Computer game: Here, the environment is your computer's state, including all memory and disk data. For networked games, you need to include other computers PLUS all internet infrastructure between them and your machine. Observations are a screen's pixels and sound, that's it. A screen's pixels is not a tiny amount of information (somebody calculated that the total number of possible moderate-size images 1024 × 768 is significantly larger than the number of atoms in our galaxy), but the whole environment state is definitely larger.
Web navigation: The environment here is the internet, including all the network infrastructure between the computer our agent works and the web server, which is a really huge system that includes millions and millions of different components. Observation is normally the web page that is loaded at the current navigation step.
Neural network architecture search: In this example, the environment is fairly simple and includes the NN toolkit that performs the particular neural network evaluation and the dataset that is used to obtain the performance metric. In comparison to the internet, this looks like a tiny toy environment. Observations might be different and include some information about the testing, such as loss convergence dynamics or other metrics obtained from the evaluation step.
Dog training: Here the environment is your dog (including its hardly observable inner reactions, mood, and life experiences) and everything around it, including other dogs and a cat hiding in a bush. Observations are signals from your senses and memory.

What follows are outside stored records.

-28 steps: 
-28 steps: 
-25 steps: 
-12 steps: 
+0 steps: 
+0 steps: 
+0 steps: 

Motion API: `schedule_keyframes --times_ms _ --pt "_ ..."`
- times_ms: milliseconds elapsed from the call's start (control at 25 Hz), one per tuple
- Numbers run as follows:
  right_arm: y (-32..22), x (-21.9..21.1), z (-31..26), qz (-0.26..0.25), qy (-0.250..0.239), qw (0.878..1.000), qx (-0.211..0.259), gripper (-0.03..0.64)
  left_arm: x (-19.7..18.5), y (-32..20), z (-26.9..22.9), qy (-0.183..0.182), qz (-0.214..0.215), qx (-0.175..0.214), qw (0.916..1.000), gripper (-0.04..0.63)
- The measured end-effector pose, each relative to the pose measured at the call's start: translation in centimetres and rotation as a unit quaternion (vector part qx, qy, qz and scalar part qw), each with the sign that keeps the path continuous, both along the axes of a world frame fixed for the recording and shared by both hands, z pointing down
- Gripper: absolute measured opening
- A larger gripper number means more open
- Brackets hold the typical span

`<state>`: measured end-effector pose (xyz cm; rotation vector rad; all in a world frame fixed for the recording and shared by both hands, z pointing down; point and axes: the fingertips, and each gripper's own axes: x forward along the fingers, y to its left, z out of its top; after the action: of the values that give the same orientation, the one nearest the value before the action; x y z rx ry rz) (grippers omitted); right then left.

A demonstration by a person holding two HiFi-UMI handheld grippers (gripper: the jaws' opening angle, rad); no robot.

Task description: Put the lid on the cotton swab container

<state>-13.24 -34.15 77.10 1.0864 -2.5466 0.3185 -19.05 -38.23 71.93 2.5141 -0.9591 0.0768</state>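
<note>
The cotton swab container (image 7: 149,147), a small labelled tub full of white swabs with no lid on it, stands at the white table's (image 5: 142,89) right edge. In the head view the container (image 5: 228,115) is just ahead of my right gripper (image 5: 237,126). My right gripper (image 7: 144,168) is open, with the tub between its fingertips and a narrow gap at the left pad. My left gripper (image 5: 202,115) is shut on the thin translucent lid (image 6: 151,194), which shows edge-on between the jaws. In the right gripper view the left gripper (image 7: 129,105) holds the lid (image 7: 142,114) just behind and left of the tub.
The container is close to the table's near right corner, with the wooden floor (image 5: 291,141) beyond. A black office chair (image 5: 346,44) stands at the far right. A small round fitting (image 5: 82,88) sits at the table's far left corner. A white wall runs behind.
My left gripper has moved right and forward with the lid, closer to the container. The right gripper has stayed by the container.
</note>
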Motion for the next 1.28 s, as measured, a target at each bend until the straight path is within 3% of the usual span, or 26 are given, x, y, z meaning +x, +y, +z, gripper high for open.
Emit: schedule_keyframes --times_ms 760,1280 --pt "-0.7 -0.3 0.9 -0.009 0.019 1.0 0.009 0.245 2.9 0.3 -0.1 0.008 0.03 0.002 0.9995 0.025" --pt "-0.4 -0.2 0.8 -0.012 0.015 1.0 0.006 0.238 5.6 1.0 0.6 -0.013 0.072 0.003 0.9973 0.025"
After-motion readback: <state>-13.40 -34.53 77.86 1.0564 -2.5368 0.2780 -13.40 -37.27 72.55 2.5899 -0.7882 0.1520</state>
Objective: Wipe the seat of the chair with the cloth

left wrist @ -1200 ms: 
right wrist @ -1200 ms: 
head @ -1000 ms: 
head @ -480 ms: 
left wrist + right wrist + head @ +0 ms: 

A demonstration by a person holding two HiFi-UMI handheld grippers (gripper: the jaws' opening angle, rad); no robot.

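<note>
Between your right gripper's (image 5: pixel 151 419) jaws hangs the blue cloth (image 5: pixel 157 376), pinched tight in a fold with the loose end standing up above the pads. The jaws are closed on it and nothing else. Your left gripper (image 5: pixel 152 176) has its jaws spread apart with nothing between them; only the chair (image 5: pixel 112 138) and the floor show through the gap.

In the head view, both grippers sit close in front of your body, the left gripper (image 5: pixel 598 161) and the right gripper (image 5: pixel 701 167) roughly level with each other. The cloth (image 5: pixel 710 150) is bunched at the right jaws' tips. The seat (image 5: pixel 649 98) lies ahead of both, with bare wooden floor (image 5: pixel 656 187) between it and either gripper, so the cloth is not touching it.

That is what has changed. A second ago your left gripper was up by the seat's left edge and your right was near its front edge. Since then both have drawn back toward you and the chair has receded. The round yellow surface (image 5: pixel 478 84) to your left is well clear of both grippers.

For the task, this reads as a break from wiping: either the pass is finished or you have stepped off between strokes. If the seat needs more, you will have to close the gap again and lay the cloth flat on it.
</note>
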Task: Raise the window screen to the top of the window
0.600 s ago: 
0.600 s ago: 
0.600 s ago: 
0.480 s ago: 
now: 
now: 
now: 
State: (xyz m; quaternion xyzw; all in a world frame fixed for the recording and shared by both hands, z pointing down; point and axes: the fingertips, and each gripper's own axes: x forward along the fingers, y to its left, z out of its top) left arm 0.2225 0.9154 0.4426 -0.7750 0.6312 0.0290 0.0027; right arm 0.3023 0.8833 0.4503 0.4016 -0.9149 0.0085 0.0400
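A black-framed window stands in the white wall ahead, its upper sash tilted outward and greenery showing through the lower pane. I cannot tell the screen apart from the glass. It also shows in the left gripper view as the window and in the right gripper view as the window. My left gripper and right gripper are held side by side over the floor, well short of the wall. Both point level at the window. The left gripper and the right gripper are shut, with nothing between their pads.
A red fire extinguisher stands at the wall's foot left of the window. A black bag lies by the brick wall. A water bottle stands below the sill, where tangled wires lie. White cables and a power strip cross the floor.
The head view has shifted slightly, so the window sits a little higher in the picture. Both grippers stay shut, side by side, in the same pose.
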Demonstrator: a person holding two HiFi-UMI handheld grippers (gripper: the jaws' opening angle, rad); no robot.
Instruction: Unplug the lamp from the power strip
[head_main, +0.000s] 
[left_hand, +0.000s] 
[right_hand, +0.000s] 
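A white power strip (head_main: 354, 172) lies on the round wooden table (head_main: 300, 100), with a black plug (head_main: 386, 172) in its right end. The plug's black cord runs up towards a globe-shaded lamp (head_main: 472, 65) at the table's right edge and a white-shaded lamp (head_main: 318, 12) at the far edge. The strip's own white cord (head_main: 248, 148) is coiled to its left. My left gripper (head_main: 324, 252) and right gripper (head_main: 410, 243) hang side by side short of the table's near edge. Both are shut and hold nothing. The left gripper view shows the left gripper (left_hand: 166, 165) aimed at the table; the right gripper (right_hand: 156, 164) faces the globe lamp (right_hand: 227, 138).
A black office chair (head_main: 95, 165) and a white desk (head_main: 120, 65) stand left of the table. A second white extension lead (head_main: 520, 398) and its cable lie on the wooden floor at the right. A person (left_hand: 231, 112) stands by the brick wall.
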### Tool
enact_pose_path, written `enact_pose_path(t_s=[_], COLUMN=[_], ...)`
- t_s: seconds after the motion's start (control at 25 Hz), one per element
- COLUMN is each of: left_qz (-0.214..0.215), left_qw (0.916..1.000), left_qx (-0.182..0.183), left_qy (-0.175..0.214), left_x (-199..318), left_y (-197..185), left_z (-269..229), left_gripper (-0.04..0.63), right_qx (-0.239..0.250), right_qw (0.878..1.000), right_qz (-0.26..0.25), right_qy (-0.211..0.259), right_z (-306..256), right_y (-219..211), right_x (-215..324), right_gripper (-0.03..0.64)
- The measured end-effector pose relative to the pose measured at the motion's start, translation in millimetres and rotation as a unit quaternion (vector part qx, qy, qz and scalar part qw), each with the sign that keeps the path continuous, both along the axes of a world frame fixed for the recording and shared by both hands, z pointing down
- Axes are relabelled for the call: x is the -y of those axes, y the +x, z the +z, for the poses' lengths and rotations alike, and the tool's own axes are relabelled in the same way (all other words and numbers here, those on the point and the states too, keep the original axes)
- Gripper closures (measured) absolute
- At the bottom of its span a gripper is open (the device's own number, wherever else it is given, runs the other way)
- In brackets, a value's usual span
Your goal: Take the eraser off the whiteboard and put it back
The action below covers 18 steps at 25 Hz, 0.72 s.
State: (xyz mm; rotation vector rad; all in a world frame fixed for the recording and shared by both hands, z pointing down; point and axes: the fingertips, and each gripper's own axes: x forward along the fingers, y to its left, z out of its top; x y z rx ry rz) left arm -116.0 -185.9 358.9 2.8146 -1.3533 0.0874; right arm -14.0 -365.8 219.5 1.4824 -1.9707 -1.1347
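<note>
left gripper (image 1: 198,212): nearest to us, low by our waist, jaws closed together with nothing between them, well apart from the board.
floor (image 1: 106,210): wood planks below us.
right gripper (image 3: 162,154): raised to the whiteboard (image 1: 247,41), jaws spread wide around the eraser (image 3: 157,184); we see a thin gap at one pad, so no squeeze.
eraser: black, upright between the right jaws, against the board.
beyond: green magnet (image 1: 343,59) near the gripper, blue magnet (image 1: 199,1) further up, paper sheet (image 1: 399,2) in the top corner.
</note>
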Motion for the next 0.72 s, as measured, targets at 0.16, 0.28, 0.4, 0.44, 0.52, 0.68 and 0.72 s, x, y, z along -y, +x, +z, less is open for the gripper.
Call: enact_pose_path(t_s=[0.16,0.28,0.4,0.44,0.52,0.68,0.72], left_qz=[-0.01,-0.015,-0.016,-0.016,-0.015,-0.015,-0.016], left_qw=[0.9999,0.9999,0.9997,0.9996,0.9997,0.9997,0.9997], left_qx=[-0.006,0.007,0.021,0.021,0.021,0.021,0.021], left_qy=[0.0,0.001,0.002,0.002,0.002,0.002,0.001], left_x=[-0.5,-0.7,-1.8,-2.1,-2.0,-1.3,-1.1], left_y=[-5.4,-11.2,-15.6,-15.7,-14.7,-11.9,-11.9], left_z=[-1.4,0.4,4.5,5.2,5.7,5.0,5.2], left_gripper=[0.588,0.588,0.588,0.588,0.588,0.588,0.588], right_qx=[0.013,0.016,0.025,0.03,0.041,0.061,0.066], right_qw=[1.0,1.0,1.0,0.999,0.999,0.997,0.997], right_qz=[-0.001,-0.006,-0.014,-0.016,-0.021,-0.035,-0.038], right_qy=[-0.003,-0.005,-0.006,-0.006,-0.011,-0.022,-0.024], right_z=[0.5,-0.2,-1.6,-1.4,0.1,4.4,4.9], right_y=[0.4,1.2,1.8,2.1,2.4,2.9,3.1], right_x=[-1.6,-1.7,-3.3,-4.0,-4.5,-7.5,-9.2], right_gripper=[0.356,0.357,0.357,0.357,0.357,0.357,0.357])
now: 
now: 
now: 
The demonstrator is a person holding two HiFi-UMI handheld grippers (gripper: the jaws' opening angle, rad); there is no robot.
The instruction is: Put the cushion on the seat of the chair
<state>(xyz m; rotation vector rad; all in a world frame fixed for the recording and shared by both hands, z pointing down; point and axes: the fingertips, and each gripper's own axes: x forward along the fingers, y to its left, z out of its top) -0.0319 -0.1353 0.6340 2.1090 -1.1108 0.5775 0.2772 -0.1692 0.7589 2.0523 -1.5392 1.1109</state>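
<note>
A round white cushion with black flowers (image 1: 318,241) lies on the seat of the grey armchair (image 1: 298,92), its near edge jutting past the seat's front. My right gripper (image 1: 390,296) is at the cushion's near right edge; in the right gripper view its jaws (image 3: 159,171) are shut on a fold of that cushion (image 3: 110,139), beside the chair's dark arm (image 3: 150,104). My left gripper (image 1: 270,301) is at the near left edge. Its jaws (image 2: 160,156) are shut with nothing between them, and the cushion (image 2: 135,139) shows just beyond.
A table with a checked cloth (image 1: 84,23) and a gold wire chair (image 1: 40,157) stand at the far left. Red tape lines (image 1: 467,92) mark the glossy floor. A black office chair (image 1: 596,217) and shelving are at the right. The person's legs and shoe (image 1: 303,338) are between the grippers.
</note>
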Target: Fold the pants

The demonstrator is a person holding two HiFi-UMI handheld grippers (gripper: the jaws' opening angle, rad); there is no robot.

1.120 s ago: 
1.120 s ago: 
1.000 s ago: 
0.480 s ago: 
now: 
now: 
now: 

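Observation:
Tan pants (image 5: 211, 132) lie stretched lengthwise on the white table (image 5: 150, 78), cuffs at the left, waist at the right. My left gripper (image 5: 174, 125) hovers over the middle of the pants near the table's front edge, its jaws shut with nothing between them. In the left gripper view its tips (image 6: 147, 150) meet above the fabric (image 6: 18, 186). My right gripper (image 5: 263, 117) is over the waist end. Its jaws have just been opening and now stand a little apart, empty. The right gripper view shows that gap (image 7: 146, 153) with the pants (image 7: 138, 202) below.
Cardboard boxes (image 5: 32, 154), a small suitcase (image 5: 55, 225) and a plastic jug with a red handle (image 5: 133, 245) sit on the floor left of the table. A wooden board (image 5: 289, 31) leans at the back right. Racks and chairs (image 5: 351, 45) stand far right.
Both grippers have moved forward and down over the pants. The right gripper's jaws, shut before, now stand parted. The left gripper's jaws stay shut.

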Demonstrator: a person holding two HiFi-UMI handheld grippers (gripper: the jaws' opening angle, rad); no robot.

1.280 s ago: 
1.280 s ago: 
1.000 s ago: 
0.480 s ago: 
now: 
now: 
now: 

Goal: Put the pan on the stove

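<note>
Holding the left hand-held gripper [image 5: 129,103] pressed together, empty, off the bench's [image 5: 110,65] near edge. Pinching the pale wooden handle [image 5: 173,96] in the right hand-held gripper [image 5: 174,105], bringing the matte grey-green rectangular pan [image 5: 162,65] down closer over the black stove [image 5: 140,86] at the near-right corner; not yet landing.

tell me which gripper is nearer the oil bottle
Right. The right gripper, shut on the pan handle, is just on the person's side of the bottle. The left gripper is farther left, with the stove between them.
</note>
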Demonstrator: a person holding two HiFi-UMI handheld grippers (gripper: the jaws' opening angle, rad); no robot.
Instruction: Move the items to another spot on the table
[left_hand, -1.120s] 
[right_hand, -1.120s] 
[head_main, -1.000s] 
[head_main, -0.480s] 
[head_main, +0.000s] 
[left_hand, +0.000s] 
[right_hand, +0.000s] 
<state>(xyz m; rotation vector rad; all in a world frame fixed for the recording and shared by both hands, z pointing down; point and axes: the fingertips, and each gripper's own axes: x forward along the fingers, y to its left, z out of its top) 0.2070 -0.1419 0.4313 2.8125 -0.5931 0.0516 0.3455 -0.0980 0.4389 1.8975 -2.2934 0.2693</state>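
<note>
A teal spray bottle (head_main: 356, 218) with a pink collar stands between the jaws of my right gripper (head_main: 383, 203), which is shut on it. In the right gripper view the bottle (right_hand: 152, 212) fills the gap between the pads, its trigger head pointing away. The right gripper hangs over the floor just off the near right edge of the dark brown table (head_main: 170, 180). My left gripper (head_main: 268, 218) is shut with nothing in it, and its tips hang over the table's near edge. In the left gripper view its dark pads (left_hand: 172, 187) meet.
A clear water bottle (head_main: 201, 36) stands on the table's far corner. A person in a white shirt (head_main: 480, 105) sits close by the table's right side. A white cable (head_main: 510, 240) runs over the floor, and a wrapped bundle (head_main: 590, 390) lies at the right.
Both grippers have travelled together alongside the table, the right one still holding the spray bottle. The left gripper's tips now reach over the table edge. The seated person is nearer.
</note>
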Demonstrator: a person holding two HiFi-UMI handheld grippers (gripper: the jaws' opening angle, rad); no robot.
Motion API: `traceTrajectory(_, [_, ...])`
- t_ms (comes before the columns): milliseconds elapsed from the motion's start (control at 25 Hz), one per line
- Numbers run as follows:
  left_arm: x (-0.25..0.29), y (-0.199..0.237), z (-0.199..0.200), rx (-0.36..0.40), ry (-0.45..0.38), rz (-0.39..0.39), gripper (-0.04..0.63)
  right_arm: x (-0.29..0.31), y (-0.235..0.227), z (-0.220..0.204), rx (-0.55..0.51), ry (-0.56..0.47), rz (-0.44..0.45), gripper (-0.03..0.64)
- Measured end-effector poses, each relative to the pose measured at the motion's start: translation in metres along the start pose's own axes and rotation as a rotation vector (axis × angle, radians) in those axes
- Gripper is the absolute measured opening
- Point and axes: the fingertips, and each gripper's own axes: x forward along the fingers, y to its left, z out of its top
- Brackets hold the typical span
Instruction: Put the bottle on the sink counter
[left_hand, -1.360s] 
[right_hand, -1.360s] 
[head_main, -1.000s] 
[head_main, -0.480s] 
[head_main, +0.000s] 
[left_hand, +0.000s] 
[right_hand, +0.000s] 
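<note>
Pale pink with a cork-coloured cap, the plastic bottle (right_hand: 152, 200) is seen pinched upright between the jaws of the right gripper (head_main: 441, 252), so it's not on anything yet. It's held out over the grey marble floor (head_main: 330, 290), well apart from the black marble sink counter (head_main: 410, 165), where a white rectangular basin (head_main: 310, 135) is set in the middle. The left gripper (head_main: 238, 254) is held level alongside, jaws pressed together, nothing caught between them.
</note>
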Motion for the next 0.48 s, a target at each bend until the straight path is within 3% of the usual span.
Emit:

School: The environment here is the school itself, the education system of the country, society, and the cultural legacy. Observations are the same as for the dog training: the student's senses and memory.
This is our mise en scène and we'll play around with it in the rest of the book. I think you've already noticed that the RL model is extremely flexible, general, and could be applied to a variety of scenarios. Let's look at how RL is related to other disciplines, before diving into the details of RL's model.
There are many other areas that contribute or relate to RL. The most significant are shown in the following diagram (taken from David Silver's RL course http://www0.cs.ucl.ac.uk/staff/d.silver/web/Teaching.html), which includes six large domains heavily overlapping each other on the methods and specific topics related to decision making (shown inside the inner gray circle). In the intersection of all those related, but still different scientific areas, sits RL, which is so general and flexible that it can take the best from these varying domains:
Machine learning (ML): RL, being a subfield of ML, borrows lots of its machinery, tricks, and techniques from ML. Basically, the goal of RL is to learn how an agent should behave when it is given imperfect observational data.
Engineering (especially optimal control): This helps in taking a sequence of optimal actions to get the best result.
Neuroscience: We saw the dopamine system as our example, and it has been shown that the human brain acts closely to the RL model.
Psychology: This studies behavior in various conditions, such as how people react and adapt, which is close to the RL topic.
Economics: One of the important topics is how to maximize reward in terms of imperfect knowledge and the changing conditions of the real world.
Mathematics: This works with idealized systems, and also devotes significant attention to finding and reaching the optimal conditions in the field of operations research.